Table of Contents
I started working on a project in my free time to cater to curiosity. This project requires extensive use of AI Models that utilizes huge system resources. The details of the project’s scope are not in my authority to discuss here. People traditionally train and run AI models on GPUs or TPUs, which contain VRAM memory to process the data.. Consumer hardwares from NVIDIA and AMD Systems have a maximum of 24 GB of VRAM memory and commercial ones from NVIDIA have around 80 GB. However, the models I have in use require 90+ GB of memory. The model I have in mind is Falcon-70B-instruct1. How is it achieved? Use multiple GPUs like NVIDIA A100 Tensor Core-GPU. Here, 2 units that give us barely 160 GB of memory. It is not a plug-and-play solution either. Methods like model quantization let us use multiple hardware to execute AI Models.
I neither have the budget nor the resources to test these to develop a prototype of my project. But how much would the budget be to deploy such a solution?

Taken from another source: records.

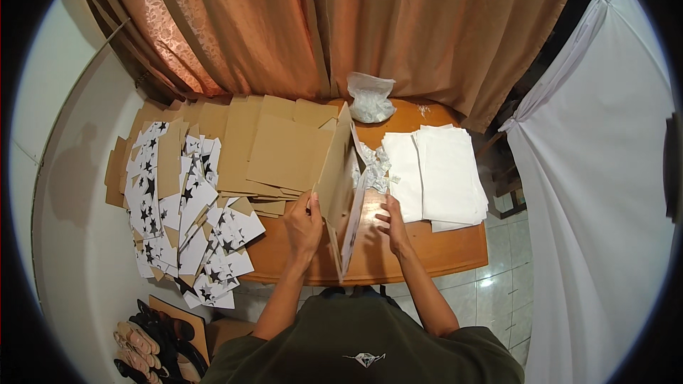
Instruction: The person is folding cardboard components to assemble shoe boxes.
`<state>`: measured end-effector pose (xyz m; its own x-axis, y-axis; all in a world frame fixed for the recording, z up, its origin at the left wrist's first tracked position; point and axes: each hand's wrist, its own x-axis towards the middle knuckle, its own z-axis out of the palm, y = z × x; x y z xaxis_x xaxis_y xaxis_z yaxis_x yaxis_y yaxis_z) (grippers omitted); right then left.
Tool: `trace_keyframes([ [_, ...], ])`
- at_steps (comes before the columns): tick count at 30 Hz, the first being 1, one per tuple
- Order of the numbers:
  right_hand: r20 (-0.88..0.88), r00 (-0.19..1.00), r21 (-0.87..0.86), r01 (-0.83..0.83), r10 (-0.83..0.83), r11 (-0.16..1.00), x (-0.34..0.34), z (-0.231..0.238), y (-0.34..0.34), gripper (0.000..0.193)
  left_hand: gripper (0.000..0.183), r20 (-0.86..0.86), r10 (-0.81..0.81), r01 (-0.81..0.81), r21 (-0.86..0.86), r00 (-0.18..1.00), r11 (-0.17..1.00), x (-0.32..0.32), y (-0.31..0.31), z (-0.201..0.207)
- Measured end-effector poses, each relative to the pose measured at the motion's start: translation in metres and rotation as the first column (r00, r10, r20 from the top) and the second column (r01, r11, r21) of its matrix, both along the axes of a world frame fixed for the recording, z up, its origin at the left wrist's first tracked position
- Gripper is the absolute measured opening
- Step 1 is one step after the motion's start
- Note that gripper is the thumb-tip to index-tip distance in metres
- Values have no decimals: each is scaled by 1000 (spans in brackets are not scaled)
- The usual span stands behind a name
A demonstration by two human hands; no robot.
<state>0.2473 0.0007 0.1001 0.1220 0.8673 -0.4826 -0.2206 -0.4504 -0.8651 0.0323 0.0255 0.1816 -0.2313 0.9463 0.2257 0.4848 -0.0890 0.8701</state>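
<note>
My left hand is closed on the left face of a folded cardboard piece, holding it upright and nearly edge-on above the table's middle. The piece is brown on the side toward that hand, and a pale panel shows on its right side. My right hand is open, fingers apart, just right of the panel and nearest the front corner of a stack of white sheets. Small crumpled whitish scraps lie between the panel and the sheets, partly hidden by the panel.
Overlapping flat brown cardboard pieces cover the wooden table's left half. White pieces with black stars heap at far left, overhanging the front edge. A clear plastic bag stands at the back. Shoes sit low at left.
</note>
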Motion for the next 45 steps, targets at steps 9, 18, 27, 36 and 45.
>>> trace_keyframes([
  [9, 488, 870, 222, -200, 69, 954, -5, 37, -7, 81, 23, 80, -144, 148, -46, 986, 988, 26, -11, 5],
  [18, 431, 877, 391, 28, -210, 920, 21, 134, -25, 25, 22, 330, -189, 247, -143, 925, 958, 25, -26, 61],
  [27, 658, 688, 425, -5, -305, 905, 26, 119, -19, 22, 16, -75, -175, 167, -100, 982, 981, -9, -37, 25],
  [36, 646, 742, 395, -125, -179, 910, -23, 45, -6, 24, 16, -383, -151, 57, -245, 911, 968, -55, -50, 3],
  [45, 765, 602, 456, -254, -230, 853, -41, 18, 2, 24, 49, -421, -243, 66, -393, 874, 917, -51, -59, -53],
])
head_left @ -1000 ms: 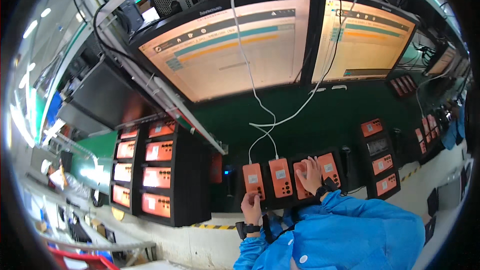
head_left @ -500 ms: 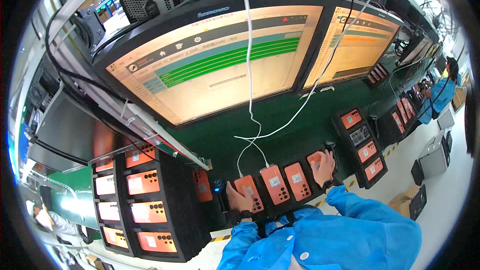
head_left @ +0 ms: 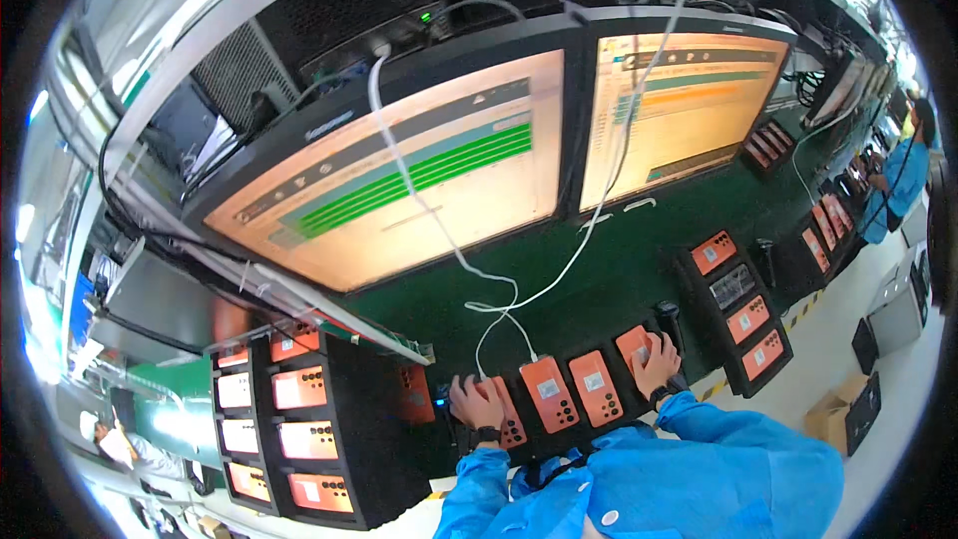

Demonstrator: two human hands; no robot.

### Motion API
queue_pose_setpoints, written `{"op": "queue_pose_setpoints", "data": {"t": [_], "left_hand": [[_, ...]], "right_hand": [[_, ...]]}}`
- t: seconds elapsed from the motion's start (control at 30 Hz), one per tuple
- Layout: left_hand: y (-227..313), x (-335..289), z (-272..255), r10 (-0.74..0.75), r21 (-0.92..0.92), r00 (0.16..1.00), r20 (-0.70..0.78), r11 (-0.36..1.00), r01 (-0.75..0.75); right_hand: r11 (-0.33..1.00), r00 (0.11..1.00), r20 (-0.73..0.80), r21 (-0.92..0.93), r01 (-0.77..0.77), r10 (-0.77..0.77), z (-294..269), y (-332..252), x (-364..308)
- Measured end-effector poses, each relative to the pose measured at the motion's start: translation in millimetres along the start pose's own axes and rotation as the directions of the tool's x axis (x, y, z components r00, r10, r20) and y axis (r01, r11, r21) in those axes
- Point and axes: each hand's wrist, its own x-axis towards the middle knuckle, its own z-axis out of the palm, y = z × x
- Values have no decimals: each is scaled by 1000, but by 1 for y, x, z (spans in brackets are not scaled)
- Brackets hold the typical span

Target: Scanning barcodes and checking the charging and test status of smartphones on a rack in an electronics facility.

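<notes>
My left hand (head_left: 476, 404) lies over the left edge of a coral phone (head_left: 510, 417), its fingers bent and apart near the end where a white cable (head_left: 481, 347) goes in. My right hand (head_left: 657, 367) is closed round the side of the phone (head_left: 633, 343) at the right end of the same row, the thumb over its back. Between my hands two more phones, a cabled phone (head_left: 549, 394) and an uncabled phone (head_left: 596, 388), lie back up in the black holder. Labels and dark camera rings show on their backs.
At left stands a black rack (head_left: 374, 429) with several coral phones. A smaller black tray (head_left: 739, 347) of phones is at right, beside a dark stand (head_left: 668, 317). Behind the green bench (head_left: 639, 260) are the left monitor (head_left: 399, 180) and right monitor (head_left: 689, 110). A co-worker (head_left: 906, 180) works far right.
The view has shifted. My left hand has moved from beside the leftmost phone onto its edge, fingers now bent. My right hand's spread fingers have drawn in around the rightmost phone.
</notes>
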Motion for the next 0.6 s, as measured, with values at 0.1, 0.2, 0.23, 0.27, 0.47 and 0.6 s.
{"op": "queue_pose_setpoints", "data": {"t": [0.1, 0.2, 0.23, 0.27, 0.47, 0.6], "left_hand": [[-15, 19, 33, -18, 45, 965, 262, 999, 6], [-20, 20, 48, 3, 106, 973, 232, 994, -29], [-13, 24, 48, 30, 93, 971, 239, 994, -54], [-7, 25, 40, -3, 134, 971, 237, 991, -30], [-2, 27, 32, 59, 109, 976, 212, 991, -84], [-9, 21, 33, 176, 172, 964, 201, 962, -211]], "right_hand": [[1000, 1000, 25, -5, -6, 6, 0, -5, 1], [999, 1000, 7, 32, 7, -7, 7, -2, 0], [999, 1000, -10, 30, 13, -13, 8, -4, 0], [1000, 1000, -22, 27, -10, 10, 9, -1, -1], [998, 994, -98, 34, 50, -47, 8, 3, -1], [998, 997, -72, 44, 34, -31, 8, 2, 2]]}}
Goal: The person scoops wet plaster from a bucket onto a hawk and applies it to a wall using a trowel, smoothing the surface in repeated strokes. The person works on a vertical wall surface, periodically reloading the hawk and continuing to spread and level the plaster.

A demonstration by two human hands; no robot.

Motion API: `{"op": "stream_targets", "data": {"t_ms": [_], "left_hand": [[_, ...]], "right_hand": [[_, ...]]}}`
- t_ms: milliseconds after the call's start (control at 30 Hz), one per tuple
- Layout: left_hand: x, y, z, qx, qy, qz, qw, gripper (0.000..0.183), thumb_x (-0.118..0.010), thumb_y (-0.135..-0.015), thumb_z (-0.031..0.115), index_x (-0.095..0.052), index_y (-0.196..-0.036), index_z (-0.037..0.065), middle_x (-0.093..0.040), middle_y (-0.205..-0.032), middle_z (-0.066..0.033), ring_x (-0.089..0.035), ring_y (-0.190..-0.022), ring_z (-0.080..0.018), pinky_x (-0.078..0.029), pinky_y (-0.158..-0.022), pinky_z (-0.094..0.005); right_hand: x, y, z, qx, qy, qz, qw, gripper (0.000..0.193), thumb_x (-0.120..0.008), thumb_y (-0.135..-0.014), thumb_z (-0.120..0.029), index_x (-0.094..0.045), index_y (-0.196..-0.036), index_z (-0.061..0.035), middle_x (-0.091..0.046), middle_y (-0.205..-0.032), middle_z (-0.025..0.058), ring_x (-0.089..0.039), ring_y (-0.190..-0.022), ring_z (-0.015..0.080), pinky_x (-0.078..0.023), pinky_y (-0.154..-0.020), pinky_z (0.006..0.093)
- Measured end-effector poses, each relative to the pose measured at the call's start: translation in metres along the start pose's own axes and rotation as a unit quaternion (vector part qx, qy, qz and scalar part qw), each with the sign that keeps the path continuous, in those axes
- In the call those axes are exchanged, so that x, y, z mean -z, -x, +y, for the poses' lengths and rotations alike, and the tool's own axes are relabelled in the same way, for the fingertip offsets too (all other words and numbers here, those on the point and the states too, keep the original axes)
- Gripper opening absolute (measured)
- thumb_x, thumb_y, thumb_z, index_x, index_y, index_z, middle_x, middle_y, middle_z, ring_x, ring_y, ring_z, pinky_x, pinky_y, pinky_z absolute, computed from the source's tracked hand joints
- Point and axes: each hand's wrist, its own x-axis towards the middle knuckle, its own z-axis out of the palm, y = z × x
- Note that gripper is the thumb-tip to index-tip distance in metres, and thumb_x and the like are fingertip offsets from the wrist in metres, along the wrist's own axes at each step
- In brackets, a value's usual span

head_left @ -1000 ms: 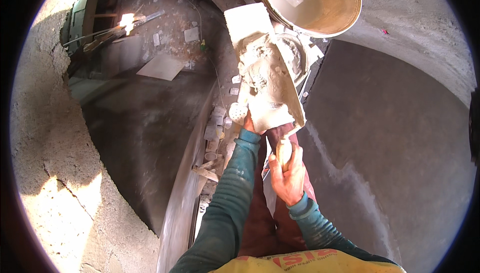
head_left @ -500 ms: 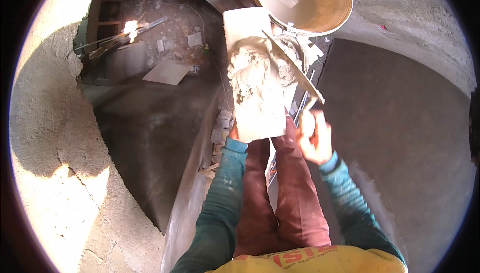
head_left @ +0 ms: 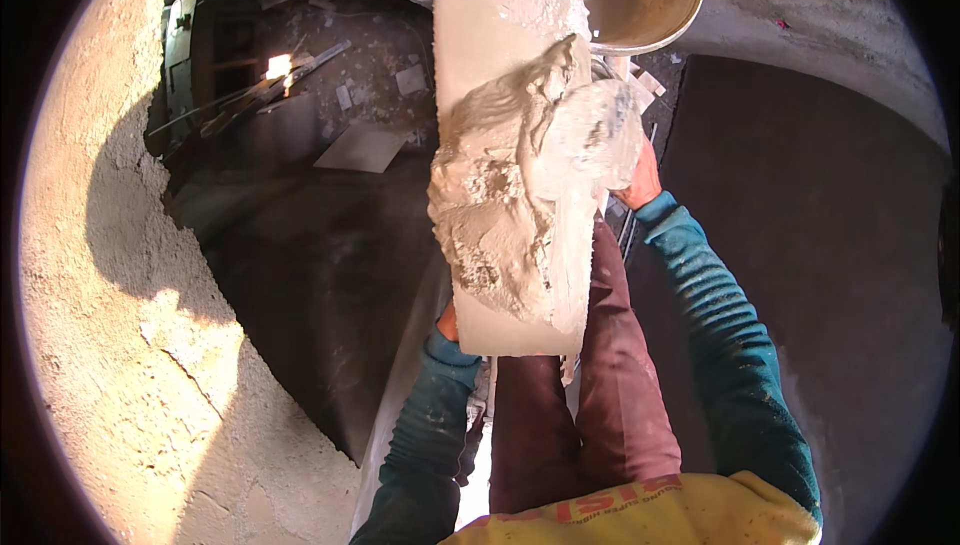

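A long pale plasterer's hawk (head_left: pixel 520 338) lies level in front of me, loaded with a thick heap of wet greyish mortar (head_left: pixel 490 205). My left hand (head_left: pixel 448 323) carries it from beneath at its near left edge; the board hides most of the fingers. At the right side of the heap, a trowel (head_left: pixel 598 133) rests its smeared blade flat against the mortar. My right hand (head_left: pixel 643 177) is closed on the trowel's handle, which the blade and mortar mostly cover.
A large round bucket (head_left: pixel 690 7) with cloudy liquid stands beyond the board. Rough broken masonry (head_left: pixel 90 275) rises at the left. Past it, on a lower floor, lie a flat panel (head_left: pixel 362 147), planks and scraps. A dark smooth surface (head_left: pixel 790 245) spreads at the right.
The hawk has come closer to me and looks larger. My right hand has moved up and inward, and the trowel has turned from edge-on to flat on the mortar.
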Motion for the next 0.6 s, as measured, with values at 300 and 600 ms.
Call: {"op": "stream_targets", "data": {"t_ms": [300,600], "left_hand": [[0.008,0.001,0.009,-0.015,0.004,0.027,1.000,0.070,-0.064,-0.102,0.033,-0.031,-0.157,0.006,-0.037,-0.162,-0.0158,-0.038,-0.148,-0.0304,-0.031,-0.122,-0.0445],[0.019,0.005,0.036,-0.065,0.023,0.056,0.996,0.073,-0.063,-0.102,0.034,-0.027,-0.160,0.006,-0.034,-0.164,-0.0156,-0.036,-0.150,-0.0304,-0.029,-0.123,-0.0446]], "right_hand": [[0.028,0.098,0.030,-0.235,0.044,-0.089,0.967,0.039,-0.068,-0.089,-0.012,-0.053,-0.125,-0.0037,-0.062,-0.109,0.0257,-0.062,-0.099,0.0515,-0.051,-0.081,0.0532],[-0.030,0.057,0.085,-0.343,0.217,-0.384,0.829,0.056,-0.056,-0.094,-0.025,-0.053,-0.149,-0.0176,-0.057,-0.145,0.0204,-0.065,-0.118,0.0403,-0.054,-0.100,0.0511]]}}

In the far future, the hardware requirements would be close to a speced-out Comino grando Liquid-cooled multi-gpu workstation / server 2. An estimate of cost for the totally speced-out version would cost:
|Overall Minimum Budget||$38700+|
38700 USD just for server. The Electricity costs and networking costs will pile up. In an enterprise setting, this is not costly.
Enter Mac Studio #
The developers constantly optimize AI tools like Pytorch and Tensorflow for the ARM processors of Apple Devices. A fully speced-out Mac Studio3 costs $8800 only. The one I might require only costs $6700. Now that is one order-of-magnitude reduction of costs. This Mac Studio has 192GB RAM that is shared by both CPU and GPU. Not to mention, dedicated AI cores available in the SOC also shares it. This implies that the CPU and GPU can work simultaneously and efficiently. Not to mention the power efficiency of the machine, it saves the costs of running a server multifold. The power consumption of Mac Studio is 370 Watts only. Whereas the Linux Server from Comino is around 2.5kW. So, Mac Studio as a server is very cost effective and climate friendly.
Mac Studio comes pre-installed with MacOS Ventura or Sonoma, which is a desktop OS. To turn it into a server, we can use NGINX or Apache and deploy the software we wish to use. The Graphical User Interface and Mac programs would run in the background, reducing the performance of the hardware. One solution is to install Asahi Linux4, which is an Arch-based distro specific to Apple Silicon Macs. However, Arch-based systems are upstream and have unstable packages and still require heavy development. To host a server, one needs a downstream OS with stability and security battle-tested.